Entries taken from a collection
::::

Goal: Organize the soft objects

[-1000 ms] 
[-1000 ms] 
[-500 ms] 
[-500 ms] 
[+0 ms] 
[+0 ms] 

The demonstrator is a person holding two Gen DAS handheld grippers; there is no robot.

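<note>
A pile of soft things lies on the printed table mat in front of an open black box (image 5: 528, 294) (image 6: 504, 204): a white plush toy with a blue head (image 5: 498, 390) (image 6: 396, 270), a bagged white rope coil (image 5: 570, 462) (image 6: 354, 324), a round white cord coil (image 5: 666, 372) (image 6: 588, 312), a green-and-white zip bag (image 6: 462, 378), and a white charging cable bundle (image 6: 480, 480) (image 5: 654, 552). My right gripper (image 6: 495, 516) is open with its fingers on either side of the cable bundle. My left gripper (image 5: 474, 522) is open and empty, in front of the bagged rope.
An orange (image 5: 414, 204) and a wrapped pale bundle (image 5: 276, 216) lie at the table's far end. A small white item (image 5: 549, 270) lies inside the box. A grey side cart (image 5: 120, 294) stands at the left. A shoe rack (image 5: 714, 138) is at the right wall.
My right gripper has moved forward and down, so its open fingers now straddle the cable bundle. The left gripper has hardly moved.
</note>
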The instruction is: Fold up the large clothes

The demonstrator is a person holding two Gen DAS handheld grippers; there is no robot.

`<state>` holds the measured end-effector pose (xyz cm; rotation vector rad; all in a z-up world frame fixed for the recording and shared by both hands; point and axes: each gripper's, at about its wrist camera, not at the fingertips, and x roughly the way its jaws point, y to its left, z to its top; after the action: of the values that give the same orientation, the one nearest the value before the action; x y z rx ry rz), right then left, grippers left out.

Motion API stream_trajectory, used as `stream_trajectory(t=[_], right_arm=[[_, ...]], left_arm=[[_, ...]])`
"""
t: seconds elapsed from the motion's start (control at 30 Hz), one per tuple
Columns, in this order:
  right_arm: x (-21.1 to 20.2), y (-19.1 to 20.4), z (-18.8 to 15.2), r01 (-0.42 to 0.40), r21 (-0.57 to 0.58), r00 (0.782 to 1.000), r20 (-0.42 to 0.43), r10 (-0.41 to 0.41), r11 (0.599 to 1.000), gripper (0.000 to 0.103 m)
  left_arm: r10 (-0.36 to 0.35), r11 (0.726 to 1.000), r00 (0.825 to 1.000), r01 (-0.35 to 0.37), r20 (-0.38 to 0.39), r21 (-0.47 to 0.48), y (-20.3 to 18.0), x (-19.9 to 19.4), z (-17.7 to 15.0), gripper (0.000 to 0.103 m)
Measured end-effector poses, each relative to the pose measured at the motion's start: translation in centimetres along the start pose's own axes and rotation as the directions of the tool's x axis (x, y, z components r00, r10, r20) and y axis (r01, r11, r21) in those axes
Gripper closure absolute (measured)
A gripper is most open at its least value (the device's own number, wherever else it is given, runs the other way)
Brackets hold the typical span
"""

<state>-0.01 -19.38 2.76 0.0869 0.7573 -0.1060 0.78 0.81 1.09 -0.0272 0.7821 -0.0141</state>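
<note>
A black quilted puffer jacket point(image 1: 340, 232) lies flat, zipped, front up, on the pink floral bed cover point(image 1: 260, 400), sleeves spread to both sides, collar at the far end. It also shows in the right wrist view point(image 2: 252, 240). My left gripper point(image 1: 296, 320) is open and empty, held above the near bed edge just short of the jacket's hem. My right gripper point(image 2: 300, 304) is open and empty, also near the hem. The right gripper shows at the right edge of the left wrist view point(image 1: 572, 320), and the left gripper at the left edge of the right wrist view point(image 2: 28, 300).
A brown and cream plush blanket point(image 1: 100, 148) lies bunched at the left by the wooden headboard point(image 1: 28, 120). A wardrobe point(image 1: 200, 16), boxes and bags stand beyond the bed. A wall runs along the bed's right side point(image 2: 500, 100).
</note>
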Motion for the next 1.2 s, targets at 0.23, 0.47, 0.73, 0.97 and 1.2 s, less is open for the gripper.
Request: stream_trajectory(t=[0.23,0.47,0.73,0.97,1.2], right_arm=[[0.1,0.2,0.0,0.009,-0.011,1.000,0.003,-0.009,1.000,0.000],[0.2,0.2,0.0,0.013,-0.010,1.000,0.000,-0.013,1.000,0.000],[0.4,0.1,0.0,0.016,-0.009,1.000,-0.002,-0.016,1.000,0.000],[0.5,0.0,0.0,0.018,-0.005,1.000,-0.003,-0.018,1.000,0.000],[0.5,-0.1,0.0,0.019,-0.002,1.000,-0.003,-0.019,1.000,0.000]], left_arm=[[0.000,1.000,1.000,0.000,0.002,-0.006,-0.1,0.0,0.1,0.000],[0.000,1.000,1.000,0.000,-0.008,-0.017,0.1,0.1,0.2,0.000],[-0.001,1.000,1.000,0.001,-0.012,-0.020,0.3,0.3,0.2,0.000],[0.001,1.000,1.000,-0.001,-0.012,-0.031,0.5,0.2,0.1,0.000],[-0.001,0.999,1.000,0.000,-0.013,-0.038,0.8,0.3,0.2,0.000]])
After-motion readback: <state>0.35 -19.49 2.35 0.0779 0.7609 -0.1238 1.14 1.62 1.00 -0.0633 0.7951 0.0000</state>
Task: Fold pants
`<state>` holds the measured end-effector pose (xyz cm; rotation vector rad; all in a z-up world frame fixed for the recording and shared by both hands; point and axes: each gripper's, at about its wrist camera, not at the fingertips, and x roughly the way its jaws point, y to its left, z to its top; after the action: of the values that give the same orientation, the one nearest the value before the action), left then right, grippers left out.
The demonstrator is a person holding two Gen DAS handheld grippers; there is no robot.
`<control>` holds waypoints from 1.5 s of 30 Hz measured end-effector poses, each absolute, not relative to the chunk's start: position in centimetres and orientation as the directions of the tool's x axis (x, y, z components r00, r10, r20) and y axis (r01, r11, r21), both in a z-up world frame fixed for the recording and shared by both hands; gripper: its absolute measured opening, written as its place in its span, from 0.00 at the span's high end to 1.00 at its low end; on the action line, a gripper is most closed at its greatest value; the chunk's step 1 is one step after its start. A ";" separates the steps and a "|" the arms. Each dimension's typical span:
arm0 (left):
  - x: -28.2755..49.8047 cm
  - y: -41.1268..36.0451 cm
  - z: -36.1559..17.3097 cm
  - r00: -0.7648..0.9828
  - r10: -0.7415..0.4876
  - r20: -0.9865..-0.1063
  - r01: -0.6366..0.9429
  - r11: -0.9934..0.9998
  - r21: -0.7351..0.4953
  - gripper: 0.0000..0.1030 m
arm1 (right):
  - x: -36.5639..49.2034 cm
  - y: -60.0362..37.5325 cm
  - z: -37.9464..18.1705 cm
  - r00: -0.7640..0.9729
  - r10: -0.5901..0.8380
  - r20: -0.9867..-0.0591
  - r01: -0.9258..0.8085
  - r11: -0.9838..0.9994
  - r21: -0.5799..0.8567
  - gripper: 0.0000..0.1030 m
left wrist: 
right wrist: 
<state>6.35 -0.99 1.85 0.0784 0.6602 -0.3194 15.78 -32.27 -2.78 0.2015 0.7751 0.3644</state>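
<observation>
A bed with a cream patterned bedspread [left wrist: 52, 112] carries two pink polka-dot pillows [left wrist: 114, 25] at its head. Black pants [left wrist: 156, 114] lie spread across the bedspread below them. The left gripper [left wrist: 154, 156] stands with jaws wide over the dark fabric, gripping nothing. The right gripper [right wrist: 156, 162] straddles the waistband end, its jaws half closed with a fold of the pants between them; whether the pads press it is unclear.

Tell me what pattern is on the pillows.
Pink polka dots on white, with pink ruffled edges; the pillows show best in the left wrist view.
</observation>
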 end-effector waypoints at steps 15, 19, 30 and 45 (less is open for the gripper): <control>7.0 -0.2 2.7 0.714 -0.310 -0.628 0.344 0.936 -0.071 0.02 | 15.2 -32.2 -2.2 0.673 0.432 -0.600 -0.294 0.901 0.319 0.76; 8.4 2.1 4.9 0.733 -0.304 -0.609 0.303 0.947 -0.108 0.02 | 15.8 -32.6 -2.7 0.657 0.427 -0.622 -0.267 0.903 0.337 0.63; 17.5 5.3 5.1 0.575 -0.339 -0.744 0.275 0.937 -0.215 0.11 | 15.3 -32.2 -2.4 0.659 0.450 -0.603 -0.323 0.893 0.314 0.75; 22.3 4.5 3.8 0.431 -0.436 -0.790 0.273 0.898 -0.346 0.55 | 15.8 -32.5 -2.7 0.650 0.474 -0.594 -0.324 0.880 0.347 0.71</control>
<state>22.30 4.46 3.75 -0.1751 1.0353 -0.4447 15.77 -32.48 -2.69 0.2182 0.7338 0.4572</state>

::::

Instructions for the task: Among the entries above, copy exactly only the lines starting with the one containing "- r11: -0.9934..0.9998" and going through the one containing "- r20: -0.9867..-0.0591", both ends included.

Answer to this problem:
  - r11: -0.9934..0.9998
  - r21: -0.7351..0.4953
  - gripper: 0.0000..0.1030 m
arm1 (right):
  - x: -36.5639..49.2034 cm
  - y: -60.0362..37.5325 cm
  - z: -37.9464..18.1705 cm
  - r00: -0.7640..0.9729
  - r10: -0.5901..0.8380
  - r20: -0.9867..-0.0591

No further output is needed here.